Tuesday, July 16, 2013

The Jesus Storybook Bible

I've never written a children's book and I certainly have never tried to write one about God's word.  It is with humility that I write this post; I'm not trying to bash the author or question her motives but instead, point out some places where this story book Bible took liberties that other children's Bibles have not.  I'm not mad at anyone who reads or loves this Bible.  I just want to raise a warning flag about some certain problems I see with this book.

Problem Number One: Quotation Marks

I'll admit right off the bat that I'm a recently converted grammar lover.  I hated grammar in grade school, but after reading Eats, Shoots and Leaves several years ago I have loved investigating and learning the grammar rules that govern the English language.  Some might think that this is a nit-picky thing to mention, but if you follow my logic you will see that it can have more serious implications than you might think.

If you remember from English class quotation marks can be used when directly quoting what someone has said or, in a story, they can indicate when a character is speaking.  They are useful in narratives to set the dialog apart from the rest of the story.  The problem comes in this book when the author chooses to put God's words in quotes but does not directly quote Him.  Page 18 is the first place this appears, but just for comparison sake here is a quote from page 19 of the text:
God said, "Hello light!" and light shone into the darkness.  God called the light, "Day" and the darkness, "Night."  "You're good," God said.  And they were.
We know what God said at the creation of the universe.
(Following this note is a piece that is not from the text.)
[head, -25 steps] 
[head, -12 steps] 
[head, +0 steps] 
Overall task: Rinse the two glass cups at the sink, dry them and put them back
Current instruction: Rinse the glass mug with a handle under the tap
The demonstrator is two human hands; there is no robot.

What God really said is written down for us in the first chapter of the book of Genesis:
3 And God said, "Let there be light,” and there was light. 4 And God saw that the light was good. And God separated the light from the darkness. God called the light Day, and the darkness he called Night. And there was evening and there was morning, the first day.
This difference might be a small one.  Does it really matter if God said, "Hello light!" or "Let there be light"?  Maybe it doesn't but this is not the only time this literary technique is used.  In almost every chapter in this book, God is quoted but His actual words are not used.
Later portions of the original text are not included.